- [THE TASK]: Word for word, restate the lines from the start of the data down to the line with "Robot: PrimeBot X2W", both included.

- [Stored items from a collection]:
◆ ◆ ◆
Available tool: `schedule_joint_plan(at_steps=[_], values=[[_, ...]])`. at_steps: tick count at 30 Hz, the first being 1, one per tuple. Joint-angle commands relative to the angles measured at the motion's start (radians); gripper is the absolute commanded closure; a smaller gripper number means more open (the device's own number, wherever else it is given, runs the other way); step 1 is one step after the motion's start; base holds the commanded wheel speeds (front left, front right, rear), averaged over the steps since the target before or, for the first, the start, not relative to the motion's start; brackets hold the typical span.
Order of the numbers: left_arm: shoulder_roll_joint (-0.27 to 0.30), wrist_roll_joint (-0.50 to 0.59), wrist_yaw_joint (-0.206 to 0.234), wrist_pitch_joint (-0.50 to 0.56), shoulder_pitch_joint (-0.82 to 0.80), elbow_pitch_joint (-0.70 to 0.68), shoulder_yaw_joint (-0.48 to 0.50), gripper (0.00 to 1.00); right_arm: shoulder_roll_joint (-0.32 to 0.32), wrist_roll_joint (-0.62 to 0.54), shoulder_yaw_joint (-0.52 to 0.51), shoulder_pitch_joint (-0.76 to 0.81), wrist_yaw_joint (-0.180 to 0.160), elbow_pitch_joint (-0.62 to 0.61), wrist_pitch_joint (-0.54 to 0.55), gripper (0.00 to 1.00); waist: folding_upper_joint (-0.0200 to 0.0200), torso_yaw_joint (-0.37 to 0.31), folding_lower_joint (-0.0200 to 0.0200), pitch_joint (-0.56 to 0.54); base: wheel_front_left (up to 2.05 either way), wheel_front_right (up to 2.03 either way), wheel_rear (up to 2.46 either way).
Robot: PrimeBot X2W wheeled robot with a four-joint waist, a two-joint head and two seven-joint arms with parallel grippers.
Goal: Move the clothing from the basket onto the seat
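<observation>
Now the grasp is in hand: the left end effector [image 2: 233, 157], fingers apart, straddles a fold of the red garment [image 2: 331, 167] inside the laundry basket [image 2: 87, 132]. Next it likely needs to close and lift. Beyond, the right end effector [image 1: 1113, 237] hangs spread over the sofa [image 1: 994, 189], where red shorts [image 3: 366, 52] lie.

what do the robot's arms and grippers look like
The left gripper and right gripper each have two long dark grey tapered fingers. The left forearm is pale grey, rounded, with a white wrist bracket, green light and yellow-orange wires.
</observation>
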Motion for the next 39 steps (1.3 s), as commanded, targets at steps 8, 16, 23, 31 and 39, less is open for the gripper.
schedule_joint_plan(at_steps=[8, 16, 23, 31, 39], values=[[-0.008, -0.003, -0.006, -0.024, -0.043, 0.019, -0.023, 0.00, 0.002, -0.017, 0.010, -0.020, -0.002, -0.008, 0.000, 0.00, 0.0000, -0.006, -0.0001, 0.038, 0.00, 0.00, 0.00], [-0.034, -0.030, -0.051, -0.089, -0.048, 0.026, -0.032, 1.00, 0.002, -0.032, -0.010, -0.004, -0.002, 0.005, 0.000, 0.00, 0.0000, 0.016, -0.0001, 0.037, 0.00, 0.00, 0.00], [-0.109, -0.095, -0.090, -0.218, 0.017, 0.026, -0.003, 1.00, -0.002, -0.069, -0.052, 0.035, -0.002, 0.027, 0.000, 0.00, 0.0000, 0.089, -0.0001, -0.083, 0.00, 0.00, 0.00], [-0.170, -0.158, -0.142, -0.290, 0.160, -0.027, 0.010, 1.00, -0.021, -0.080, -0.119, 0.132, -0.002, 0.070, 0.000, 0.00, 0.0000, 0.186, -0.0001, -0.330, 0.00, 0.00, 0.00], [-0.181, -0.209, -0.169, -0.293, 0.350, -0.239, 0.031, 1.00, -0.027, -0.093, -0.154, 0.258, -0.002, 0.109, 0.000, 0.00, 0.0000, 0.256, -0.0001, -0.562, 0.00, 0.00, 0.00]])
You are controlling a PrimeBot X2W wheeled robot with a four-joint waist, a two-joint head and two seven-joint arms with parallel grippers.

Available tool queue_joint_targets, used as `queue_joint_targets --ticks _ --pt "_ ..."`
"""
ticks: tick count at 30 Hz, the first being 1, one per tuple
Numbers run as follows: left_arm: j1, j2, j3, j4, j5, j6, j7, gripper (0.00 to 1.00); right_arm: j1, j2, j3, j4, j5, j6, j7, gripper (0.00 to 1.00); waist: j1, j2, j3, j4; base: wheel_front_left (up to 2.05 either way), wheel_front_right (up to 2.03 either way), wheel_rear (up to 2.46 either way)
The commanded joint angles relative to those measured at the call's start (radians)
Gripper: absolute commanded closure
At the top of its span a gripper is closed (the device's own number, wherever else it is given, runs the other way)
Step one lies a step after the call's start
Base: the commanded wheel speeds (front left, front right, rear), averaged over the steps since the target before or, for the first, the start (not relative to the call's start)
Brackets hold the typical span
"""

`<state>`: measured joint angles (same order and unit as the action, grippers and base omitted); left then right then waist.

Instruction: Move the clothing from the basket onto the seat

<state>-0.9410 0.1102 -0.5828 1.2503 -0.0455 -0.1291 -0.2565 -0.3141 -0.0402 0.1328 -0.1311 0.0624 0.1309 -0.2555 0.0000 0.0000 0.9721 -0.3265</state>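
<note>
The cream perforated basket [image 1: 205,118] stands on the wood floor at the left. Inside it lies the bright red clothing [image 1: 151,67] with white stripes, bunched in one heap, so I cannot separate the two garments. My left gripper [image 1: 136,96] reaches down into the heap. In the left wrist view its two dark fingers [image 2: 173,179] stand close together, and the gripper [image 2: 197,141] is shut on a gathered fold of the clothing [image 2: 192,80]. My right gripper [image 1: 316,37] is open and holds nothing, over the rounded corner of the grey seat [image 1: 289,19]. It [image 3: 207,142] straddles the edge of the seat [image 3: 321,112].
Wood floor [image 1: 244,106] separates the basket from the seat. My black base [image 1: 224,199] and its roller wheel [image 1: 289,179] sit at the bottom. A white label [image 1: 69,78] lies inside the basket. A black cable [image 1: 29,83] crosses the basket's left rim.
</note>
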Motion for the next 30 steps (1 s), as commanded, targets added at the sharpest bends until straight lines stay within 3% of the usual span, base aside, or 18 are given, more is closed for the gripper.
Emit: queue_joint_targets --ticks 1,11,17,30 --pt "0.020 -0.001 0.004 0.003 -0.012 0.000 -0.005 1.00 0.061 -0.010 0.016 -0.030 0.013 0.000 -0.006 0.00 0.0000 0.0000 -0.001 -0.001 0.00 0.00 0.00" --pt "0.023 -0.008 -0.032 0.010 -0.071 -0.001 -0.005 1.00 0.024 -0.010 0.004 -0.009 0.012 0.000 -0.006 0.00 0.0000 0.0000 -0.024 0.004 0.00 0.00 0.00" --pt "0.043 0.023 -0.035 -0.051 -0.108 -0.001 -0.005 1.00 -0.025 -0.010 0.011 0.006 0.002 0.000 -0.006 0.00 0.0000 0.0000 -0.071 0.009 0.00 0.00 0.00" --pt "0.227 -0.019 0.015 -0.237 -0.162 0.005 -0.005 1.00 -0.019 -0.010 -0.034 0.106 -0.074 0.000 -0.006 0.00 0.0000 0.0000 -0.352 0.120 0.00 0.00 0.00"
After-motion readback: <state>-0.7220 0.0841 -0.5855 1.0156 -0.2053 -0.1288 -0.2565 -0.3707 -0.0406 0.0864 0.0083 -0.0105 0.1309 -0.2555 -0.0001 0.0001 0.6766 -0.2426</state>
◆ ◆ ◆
- [FINISHED TASK]:
Available tool: `schedule_joint_plan(at_steps=[_], values=[[_, ...]])`. at_steps: tick count at 30 Hz, the first being 1, one per tuple. Joint-angle commands relative to the angles measured at the motion's start (radians); gripper is the absolute commanded closure; a smaller gripper number means more open (the device's own number, wherever else it is given, runs the other way); step 1 is one step after the motion's start; base holds the commanded wheel speeds (front left, front right, rear), averaged over the steps since the target before or, for the first, the start, not relative to the motion's start; brackets hold the typical span.
Order of the numbers: left_arm: shoulder_roll_joint (-0.27 to 0.30), wrist_roll_joint (-0.50 to 0.59), wrist_yaw_joint (-0.206 to 0.234), wrist_pitch_joint (-0.50 to 0.56), shoulder_pitch_joint (-0.82 to 0.80), elbow_pitch_joint (-0.70 to 0.68), shoulder_yaw_joint (-0.48 to 0.50), gripper (0.00 to 1.00); right_arm: shoulder_roll_joint (-0.32 to 0.32), wrist_roll_joint (-0.62 to 0.54), shoulder_yaw_joint (-0.52 to 0.51), shoulder_pitch_joint (-0.76 to 0.81), wrist_yaw_joint (-0.180 to 0.160), elbow_pitch_joint (-0.62 to 0.61), wrist_pitch_joint (-0.54 to 0.55), gripper (0.00 to 1.00); waist: folding_upper_joint (-0.0200 to 0.0200), torso_yaw_joint (-0.37 to 0.31), folding_lower_joint (-0.0200 to 0.0200), pitch_joint (-0.56 to 0.54); base: wheel_front_left (up to 2.05 either way), wheel_front_right (up to 2.03 either way), wheel_rear (up to 2.46 either way).
Robot: PrimeBot X2W wheeled robot with a four-joint waist, a two-joint head and two seven-joint arms with parallel grippers.

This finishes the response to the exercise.